Пейре вздохнул и его меч полетел сверху вниз в ударе атакующего сокола. Горячая кровь брызнула в лицо трубадуру, и он отерся рукавом.
На нетвердых ногах, борясь с подступившей к горлу тошнотой, Пейре подошел к двери, оруженосец поспешил отодвинуть перед ним тяжелый засов и распахнуть дверь.
«Я больше не рыцарь, – прозвучало в голове Пейре. – Не долго же длилась моя слава, не долгой была жизнь».
За время, которое было потрачено на Рассиньяка, в доме и во дворе произошли уже несколько сражений и сейчас Пейре наблюдал дивную картинку послевоенной жизни. Трупы были аккуратно сложены у конюшни, вокруг них ходила парочка лучников, выискивающих свои стрелы и выдирающих их из трупов. Челядь и охрана лежали лицами в землю, между ними ходили два лучника, в обязанности которых входило следить затем, чтобы пленники не двигались, используя в качестве оружия бьющую точно в цель и испробованную в боях и походах отборнейшую солдатскую брань. Непонятливых, тупых или буйных пленных успокаивали подбитые железом сапоги.
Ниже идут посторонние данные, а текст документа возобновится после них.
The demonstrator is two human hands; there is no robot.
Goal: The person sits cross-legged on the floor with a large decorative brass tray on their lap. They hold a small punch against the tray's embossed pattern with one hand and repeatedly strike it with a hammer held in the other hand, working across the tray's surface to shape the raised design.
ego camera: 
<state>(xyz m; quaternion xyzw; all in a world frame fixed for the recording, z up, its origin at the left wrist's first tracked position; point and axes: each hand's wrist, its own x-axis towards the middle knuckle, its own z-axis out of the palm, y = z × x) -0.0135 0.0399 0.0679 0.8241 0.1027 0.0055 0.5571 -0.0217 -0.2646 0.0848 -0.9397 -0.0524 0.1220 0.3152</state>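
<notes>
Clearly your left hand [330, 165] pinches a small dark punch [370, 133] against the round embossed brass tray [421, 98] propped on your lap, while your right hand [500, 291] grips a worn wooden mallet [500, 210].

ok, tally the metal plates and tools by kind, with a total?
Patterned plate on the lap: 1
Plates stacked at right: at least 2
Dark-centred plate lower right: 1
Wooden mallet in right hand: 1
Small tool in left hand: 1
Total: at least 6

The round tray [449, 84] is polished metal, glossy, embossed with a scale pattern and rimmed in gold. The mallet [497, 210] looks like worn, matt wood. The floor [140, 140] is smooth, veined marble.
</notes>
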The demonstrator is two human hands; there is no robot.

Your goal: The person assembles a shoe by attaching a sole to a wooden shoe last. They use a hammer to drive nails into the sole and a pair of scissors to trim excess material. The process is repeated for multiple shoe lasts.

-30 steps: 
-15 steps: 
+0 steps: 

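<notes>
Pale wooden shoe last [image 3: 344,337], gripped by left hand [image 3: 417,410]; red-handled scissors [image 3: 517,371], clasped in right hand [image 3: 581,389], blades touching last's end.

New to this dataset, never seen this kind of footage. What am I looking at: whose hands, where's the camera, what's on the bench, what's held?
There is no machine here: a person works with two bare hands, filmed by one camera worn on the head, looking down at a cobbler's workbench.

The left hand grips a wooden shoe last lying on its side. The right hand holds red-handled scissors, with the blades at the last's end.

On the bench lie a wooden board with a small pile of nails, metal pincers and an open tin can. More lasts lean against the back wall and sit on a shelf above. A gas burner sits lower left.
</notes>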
Пейре кое-как добрался до заднего двора, где его вырвало.
За спиной трубадура слышался, привыкший повелевать другими, голос старого воина, который принял на себя командование и, судя по всему, чувствовал себя в своей стихии. Сам же Видаль ощущал себя всадником, сидящим на тугоуздкой лошадке-судьбе, с которой он никак не мог справиться. Пейре оглядел свое некогда блистательное одеяние и ужаснулся – его голубое сюрко и сияющая некогда кольчуга были залиты кровью, точно фартук мясника.
Из дома Рассиньяка Видаль отправился к отцу, куда и велел перевести свои вещи. Неделю Пейре сидел дома или бродил около обрыва грешницы, неделю Хьюго не допускал к нему никого.
Через семь дней граф Раймон прислал за Пейре пажа, и юноша был вынужден нарушить свое затворничество. С помощью Хьюго он оделся в белое льняное сюрко и красный плащ, взял с собой меч и лютню, сел на коня и поехал в церковь, где неспешно исповедовался и только после этого отправился в замок.
Граф встретил юношу в малом приемном зале, где стоял круглый стол для совета рыцарства и висело огромное белое распятье.